About this exercise:
Word for word, set down every line of the entries below from the line with "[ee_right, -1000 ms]" to the line with "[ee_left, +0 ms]", including both, and no other line.

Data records
-------------------------
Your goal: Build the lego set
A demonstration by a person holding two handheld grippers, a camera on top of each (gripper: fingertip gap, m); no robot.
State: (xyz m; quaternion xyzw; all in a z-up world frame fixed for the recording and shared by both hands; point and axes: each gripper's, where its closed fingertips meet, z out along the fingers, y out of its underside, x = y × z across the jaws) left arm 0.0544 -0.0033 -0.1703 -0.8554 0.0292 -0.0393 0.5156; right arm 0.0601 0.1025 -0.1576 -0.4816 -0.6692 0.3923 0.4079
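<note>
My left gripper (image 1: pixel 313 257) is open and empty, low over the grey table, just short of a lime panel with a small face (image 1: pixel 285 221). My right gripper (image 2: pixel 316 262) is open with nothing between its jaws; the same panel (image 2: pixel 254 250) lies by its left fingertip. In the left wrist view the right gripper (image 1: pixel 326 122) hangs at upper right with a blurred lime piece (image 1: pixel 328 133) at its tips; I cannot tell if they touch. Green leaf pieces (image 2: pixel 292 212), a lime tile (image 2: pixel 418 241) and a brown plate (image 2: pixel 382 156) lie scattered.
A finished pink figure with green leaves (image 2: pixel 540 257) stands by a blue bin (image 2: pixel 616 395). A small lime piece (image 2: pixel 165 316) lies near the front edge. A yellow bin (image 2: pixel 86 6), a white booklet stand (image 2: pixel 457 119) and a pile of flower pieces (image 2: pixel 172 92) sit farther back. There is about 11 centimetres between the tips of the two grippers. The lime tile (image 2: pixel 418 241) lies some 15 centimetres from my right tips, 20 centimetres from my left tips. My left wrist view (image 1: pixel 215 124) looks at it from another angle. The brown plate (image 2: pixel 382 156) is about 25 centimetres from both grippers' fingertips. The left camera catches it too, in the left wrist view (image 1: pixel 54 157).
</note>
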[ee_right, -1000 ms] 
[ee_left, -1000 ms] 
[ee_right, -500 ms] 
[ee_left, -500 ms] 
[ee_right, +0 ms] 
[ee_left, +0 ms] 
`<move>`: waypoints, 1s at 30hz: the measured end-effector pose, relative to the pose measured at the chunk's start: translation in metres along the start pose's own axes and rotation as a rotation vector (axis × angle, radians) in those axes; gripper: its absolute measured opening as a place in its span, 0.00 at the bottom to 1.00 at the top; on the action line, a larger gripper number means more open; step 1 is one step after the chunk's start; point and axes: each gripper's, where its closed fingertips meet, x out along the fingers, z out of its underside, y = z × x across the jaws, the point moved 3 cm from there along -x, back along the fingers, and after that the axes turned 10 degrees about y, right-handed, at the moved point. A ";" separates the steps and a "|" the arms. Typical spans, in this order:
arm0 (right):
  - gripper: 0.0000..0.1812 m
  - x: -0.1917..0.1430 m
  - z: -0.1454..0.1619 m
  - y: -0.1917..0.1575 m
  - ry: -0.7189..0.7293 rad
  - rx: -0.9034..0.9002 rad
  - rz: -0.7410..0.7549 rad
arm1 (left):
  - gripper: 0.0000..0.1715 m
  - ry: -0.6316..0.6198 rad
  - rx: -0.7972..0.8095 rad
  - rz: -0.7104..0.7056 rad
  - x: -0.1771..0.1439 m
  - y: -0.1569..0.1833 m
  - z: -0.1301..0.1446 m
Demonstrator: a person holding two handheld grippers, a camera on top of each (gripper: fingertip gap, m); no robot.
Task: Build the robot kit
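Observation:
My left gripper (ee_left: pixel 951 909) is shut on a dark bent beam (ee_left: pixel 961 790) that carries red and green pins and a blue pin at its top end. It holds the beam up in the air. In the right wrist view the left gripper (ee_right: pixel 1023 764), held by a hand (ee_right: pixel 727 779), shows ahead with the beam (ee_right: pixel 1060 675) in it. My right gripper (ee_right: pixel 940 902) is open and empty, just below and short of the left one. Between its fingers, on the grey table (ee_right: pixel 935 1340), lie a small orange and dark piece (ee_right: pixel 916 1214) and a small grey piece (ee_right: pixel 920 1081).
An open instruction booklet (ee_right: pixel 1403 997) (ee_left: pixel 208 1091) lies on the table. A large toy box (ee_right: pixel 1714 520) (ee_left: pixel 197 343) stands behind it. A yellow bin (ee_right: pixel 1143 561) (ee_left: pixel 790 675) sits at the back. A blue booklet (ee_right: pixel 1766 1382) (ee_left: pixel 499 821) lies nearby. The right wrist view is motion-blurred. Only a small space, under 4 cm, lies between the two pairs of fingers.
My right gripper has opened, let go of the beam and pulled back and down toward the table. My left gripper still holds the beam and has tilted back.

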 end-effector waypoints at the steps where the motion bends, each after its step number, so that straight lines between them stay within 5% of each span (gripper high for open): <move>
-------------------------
Response:
[ee_right, -1000 ms] 
[ee_left, -1000 ms] 
[ee_right, -500 ms] 
[ee_left, -500 ms] 
[ee_right, +0 ms] 
[ee_left, +0 ms] 

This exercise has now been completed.